Please repeat the records below exactly, from the first line through the line containing "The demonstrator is", and nothing more.
━━━━━ Records supplied ━━━━━
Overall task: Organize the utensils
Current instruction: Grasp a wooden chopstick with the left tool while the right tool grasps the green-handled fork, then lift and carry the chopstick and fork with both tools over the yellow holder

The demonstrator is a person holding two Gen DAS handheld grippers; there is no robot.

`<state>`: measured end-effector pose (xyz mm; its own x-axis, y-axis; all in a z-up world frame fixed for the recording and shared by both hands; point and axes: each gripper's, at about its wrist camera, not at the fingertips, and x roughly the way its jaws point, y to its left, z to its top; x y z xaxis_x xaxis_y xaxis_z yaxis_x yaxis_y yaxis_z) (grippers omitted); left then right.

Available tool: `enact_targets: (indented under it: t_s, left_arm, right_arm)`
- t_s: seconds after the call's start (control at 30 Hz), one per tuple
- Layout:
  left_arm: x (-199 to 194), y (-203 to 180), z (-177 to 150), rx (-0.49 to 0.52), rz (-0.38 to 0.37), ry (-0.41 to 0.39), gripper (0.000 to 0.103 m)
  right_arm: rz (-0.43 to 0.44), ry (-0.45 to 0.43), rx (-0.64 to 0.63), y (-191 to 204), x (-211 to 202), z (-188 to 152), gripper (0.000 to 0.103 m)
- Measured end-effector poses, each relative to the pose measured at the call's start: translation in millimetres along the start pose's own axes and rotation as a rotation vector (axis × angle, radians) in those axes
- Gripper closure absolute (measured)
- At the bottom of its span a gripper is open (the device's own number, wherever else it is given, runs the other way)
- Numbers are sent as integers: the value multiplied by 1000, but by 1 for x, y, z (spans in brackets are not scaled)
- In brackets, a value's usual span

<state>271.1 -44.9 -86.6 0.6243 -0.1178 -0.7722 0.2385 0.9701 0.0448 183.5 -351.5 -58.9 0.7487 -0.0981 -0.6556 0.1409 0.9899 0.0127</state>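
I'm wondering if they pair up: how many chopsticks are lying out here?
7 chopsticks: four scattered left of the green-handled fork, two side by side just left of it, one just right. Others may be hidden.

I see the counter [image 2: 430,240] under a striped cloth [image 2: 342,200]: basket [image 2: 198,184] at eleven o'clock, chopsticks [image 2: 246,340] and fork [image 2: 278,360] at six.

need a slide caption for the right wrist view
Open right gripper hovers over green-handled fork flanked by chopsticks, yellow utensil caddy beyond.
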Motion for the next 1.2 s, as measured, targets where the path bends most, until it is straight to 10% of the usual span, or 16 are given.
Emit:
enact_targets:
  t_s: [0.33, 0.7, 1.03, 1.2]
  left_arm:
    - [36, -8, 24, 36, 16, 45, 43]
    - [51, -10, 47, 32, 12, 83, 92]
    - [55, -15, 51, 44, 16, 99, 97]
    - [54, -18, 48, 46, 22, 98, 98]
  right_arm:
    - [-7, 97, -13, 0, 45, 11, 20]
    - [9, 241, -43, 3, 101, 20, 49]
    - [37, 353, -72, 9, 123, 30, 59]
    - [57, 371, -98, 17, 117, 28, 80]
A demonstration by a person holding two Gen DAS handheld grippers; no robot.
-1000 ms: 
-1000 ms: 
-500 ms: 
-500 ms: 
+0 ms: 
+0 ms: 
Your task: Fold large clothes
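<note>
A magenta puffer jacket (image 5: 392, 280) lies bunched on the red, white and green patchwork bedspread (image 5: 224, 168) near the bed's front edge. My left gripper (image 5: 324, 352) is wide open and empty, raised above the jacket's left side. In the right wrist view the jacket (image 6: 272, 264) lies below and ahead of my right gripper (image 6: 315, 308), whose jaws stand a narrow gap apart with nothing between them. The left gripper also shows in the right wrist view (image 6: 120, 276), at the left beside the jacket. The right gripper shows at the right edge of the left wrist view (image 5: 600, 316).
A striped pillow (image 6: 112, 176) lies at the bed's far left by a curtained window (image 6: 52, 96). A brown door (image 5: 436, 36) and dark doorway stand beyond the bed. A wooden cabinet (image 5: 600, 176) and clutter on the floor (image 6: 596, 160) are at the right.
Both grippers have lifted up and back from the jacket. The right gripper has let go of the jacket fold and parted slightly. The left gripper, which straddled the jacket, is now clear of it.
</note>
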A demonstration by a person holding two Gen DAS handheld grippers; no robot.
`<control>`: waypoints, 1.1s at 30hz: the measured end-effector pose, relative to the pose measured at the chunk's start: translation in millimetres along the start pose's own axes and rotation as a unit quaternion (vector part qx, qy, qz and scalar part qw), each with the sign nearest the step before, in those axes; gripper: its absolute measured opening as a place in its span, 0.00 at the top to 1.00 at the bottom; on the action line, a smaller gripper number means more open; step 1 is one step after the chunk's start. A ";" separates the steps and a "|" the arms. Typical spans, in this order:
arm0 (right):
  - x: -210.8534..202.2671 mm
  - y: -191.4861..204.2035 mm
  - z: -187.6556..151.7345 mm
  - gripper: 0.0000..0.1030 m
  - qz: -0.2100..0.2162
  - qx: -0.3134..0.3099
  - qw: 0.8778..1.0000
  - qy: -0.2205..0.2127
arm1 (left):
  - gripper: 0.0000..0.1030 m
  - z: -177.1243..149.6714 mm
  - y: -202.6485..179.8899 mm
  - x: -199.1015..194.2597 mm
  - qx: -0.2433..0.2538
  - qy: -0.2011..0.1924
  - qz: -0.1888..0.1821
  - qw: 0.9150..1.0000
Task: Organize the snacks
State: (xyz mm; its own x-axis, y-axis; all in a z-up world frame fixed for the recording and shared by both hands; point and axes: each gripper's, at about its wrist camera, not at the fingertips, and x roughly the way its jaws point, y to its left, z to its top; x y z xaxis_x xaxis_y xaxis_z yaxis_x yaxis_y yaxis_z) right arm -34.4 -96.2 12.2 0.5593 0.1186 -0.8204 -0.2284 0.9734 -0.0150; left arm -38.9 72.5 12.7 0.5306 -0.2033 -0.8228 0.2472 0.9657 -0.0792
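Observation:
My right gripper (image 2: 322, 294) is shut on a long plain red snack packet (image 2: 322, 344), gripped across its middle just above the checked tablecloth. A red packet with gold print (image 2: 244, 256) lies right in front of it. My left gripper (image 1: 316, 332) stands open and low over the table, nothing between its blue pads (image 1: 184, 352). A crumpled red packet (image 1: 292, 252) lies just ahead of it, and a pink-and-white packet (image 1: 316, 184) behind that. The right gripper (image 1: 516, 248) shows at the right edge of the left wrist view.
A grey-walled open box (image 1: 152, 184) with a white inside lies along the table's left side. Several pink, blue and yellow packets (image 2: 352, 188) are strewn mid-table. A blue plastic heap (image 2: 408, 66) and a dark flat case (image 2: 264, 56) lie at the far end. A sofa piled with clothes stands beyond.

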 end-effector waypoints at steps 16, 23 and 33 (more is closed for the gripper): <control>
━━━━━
§ Response below
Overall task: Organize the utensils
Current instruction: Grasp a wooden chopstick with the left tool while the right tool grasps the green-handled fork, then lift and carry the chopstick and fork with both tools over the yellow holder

The demonstrator is a person holding two Gen DAS handheld grippers; there is no robot.

The response above is complete.